Saturday, June 13, 2009

Halfway to my degree!

Well, only 14 years after embarking on my first college credit, I will officially be half-way to my Bachelor's degree (60 out of 120 credits) at the end of this summer term. I know that may seem like a long time to get that far; but, let me give an overview of why it's taken that long.

My future plans at the time I graduated from high school involved being a professional musician of some sort. I had also determined that I was going to be single my entire life due to the combination of the lack of interest in me by the opposite sex and the role models I had had up to that point in others that had made music their careers. I entered college straight out of high school and declared bassoon performance as my major with a secondary concentration on piano. Now, for someone that had been playing piano since he was 5 years old and had only been playing bassoon since the end of eleventh grade, this would seem to be a somewhat backwards order; but, I was able to hold my own on the bassoon during my senior year of high school against a fellow senior that had been playing for at least the past 4 years and a freshman that also had a year's head start on me. After that first year of college, I got my first ever job at Busch Gardens. Yes, I did say "first ever." I never had a job during high school like so many of my peers did.

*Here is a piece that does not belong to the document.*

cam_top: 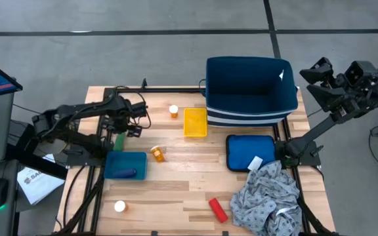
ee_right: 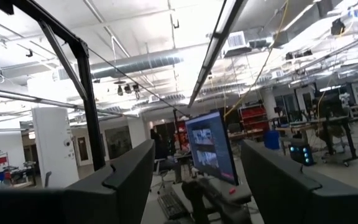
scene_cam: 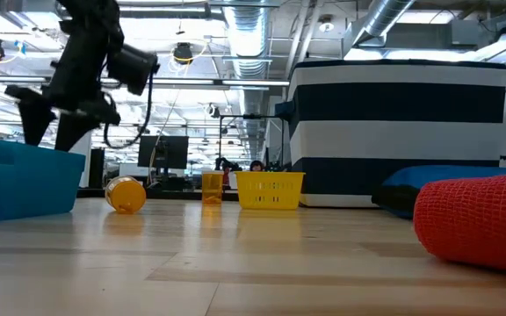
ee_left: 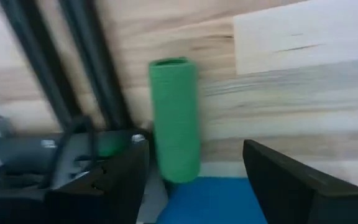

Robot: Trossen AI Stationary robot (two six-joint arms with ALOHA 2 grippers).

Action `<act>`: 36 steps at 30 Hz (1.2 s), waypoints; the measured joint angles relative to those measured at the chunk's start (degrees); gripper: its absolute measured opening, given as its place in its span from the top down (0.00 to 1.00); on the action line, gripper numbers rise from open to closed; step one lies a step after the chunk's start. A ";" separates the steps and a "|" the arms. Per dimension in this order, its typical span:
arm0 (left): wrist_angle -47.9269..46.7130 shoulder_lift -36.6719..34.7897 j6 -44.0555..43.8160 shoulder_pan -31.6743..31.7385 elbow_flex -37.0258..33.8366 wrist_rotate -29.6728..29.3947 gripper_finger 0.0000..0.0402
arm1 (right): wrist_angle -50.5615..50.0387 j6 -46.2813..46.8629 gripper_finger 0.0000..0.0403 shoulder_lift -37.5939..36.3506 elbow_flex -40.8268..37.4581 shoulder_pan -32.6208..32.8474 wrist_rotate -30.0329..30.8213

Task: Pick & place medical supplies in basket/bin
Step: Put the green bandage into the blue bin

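A green cylinder (ee_left: 174, 118) (cam_top: 119, 139) lies on the wood next to a small blue tray (cam_top: 113, 159). My left gripper (ee_left: 194, 180) (cam_top: 128, 126) hovers open above it, a finger on either side, touching nothing. A blue cylinder (cam_top: 127, 173) lies in that tray. Orange pill bottles: one upright (cam_top: 173, 111) (scene_cam: 212, 187), one on its side (cam_top: 157, 154) (scene_cam: 126, 194), one upright near the front edge (cam_top: 119, 206). A red cylinder (cam_top: 218, 210) (scene_cam: 477, 219) lies beside the crumpled grey patterned cloth (cam_top: 268, 196). My right gripper (cam_top: 312, 73) (ee_right: 194, 180) waits open, raised off the table's right side.
A yellow basket (cam_top: 195, 122) (scene_cam: 271, 189) stands mid-table beside a large dark blue striped bin (cam_top: 251, 92) (scene_cam: 402, 132). A flat blue lid (cam_top: 241, 149) with a white item (cam_top: 255, 162) lies in front of the bin. Black frame rails run along the table's edges.
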 joint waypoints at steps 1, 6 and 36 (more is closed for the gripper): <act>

The next school year was uneventful as I continued down the path I had begun the previous year and went back to the same job that summer. About a month before I was to go back to college for my third year, I started going out with the girl that would eventually become my wife. Though we had actually met the summer before, we worked in separate areas of the park so we didn't actually hit it off with each other until this summer.

Over the next few months, I began to realize that this was the person with whom I was destined to spend my life. I would propose marriage to her a mere 9 months after we began dating and we would get married 18 months following that. I also came to the realization that my original plans were insufficient for 2 reasons. First, music was something from which I derived great pleasure and being required to study and analyze every minute aspect of it to the extent required in order to receive a degree was draining a great deal of that enjoyment out of it. Second, I came to the conclusion that in order to provide for a wife and potentially a child or two, I would have to either be one of the top musicians in the country, which was quite unlikely, or change to an education major. So, after two and a half years of working toward a music degree, I withdrew from that degree to begin considering just what it was that I wanted to do for a career that I would actually enjoy doing that would also allow me to still have my music on the side for enjoyment.

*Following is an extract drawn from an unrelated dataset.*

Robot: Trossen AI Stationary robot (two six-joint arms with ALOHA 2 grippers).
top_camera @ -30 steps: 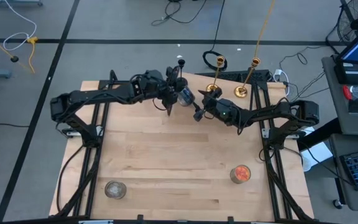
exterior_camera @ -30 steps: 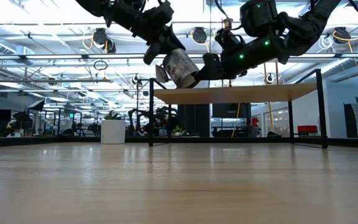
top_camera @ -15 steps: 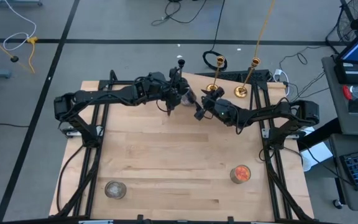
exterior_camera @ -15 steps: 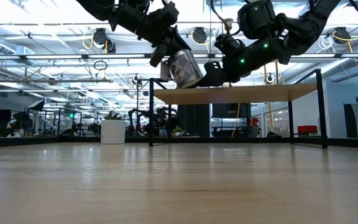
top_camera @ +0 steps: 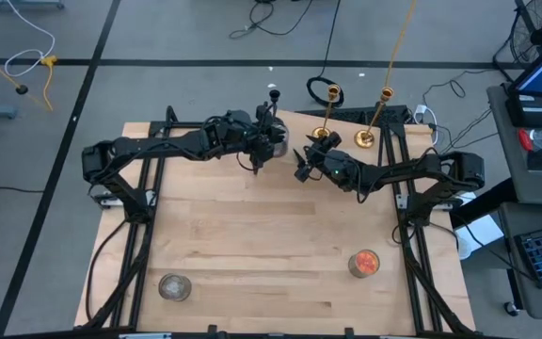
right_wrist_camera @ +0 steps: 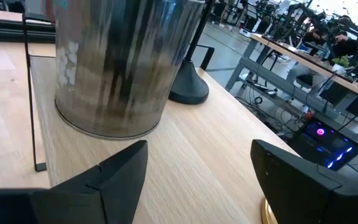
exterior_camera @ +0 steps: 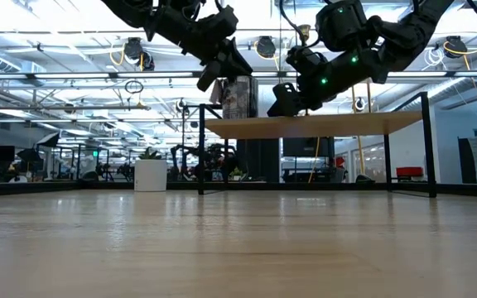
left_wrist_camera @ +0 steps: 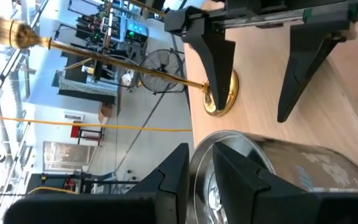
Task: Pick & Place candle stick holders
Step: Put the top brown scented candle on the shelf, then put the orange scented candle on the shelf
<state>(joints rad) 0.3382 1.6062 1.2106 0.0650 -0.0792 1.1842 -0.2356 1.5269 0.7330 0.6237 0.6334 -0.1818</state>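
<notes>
My left gripper is shut on a silvery clear-glass cup, which is upright at the left end of the raised wooden shelf. My right gripper hangs open just right of the cup, its fingers wide apart and touching nothing. The black stemmed holder stands right behind the cup. Two brass holders stand on their round bases on the shelf. A second silvery cup and an orange-red cup sit on the table near its front edge. My left gripper pinches the cup's rim wall, one finger inside the mouth and one finger outside. The fingers slant down from the table's left. The cup is upright; its base seems to rest on the shelf.
The shelf runs along the table's far right part on dark legs. The wooden table top between the arms and the two front cups is bare. Cables and a monitor stand lie beyond the table's edges.
My left gripper has tipped, and the silvery cup in it has swung from slanting to upright at the shelf's left end. My right gripper has turned a little in place and stayed open.
</notes>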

Finding a position as a church musician gave me the outlet for using my musical talents to God's glory and my enjoyment. After a short stint working in retail, I was offered a temporary position with the accounts payable department of a national home builder and eventually decided upon accounting as my chosen career and applied to the local community college to begin an Associates degree. As I did not want to take on any more student loans, I had decided to pay for it all myself which meant one class each term due to time and money restraints and had fortunately taken both Principles of Accounting semester as well as a couple other general education credits before having to withdraw out again. It would be several years before I would be able to get back to working toward a degree.

The next few years would see me relocated from Virginia to South Carolina to avoid losing my job (and along with it the health insurance and 401(k) matching I had accrued), promoted into a supervisory position in charge of several accounts payable offices, and laid off due to the downturn in the housing market - all the while threatening to return to school to continue my degree. I had even applied and been accepted to the college I am now attending but never followed through to register for any classes. Being forced onto the job search showed me just how limiting not having some kind of degree really was when it came to finding new employment even with almost a decade of accounting experience under my belt. I felt intimidated to send in my resume for several jobs that listed they were looking for a degree and I'm also relatively sure I was overlooked by some of the job listings to which I did respond due to my lack of a degree.

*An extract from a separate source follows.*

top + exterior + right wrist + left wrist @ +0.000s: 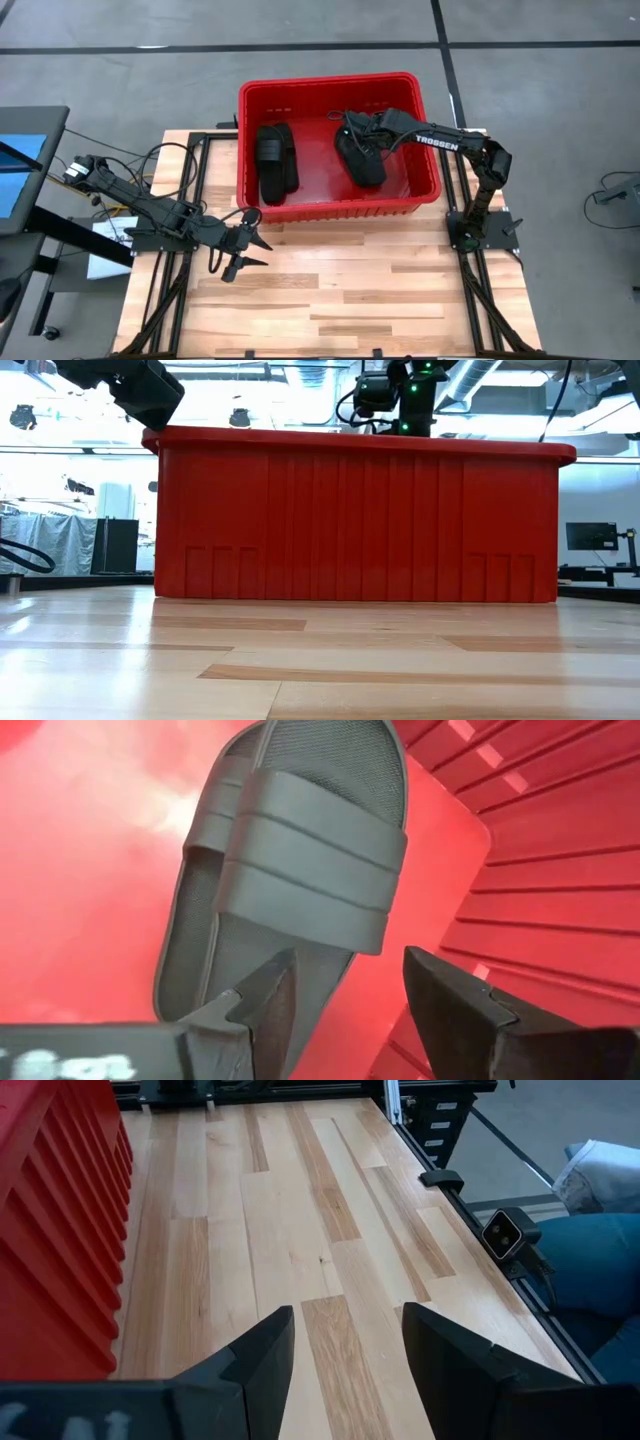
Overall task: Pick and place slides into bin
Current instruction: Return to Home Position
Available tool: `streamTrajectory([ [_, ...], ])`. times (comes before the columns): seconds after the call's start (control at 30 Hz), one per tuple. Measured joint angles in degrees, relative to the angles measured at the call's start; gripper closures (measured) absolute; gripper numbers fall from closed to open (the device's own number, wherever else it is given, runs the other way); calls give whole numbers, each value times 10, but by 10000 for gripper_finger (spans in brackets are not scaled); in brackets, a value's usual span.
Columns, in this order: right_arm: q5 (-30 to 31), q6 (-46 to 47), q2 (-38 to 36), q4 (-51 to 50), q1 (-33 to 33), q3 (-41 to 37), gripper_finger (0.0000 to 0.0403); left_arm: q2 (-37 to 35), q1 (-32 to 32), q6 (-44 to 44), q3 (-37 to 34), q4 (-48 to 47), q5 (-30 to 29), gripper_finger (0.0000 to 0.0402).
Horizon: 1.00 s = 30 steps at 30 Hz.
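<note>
We are looking down at the red bin [340, 82] at the far side of the table [350, 300]. The slides [276, 160] are lying inside it in two dark clusters, one toward the left wall and one toward the right. No sandal is showing on the bare wood, so we are judging the placing part finished and the arms due to go back to rest.

The right gripper [352, 135] is reaching in over the bin's rim and hovering above the right-hand cluster. From its own wrist we are seeing its fingers [440, 995] spread apart with nothing between them. One slide [300, 860] is lying strap-up on the red floor just past them, close to the ribbed wall.

The left gripper [250, 258] is hanging over the table just in front of the bin's near wall. Its jaws are parted and empty too, and only planks are showing ahead of it in the left wrist view.

From table height the bin [360, 520] is hiding everything inside it.

For the next move, we are thinking the right arm needs to rise straight up first. It has to clear the rim before swinging back, without snagging a strap. The left arm has open wood around it and only needs to pull away from the bin wall.
</note>
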Motion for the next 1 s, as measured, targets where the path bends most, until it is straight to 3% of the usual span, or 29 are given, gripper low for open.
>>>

Knowing that I needed some kind of credential to qualify my knowledge, I became a Certified Bookkeeper over the next few months and reapplied to the college to truly continue my degree. My student loans from my first degree attempt were just about paid off so I now felt comfortable taking on that kind of financial aid to finance this attempt to be able to work along on it at a decent pace. In a prime example of it being who you know more than what you know that matters when it comes to getting your foot in the door at a company, I was interviewed for and offered a job with the accounting department of another real estate company at about the same time as I started my first class toward completing my degree.

Now, if I can just keep up the momentum I have established over the last 4 terms, it should only take me an additional 7 terms to get that degree that was started a decade and a half ago. Wish me luck!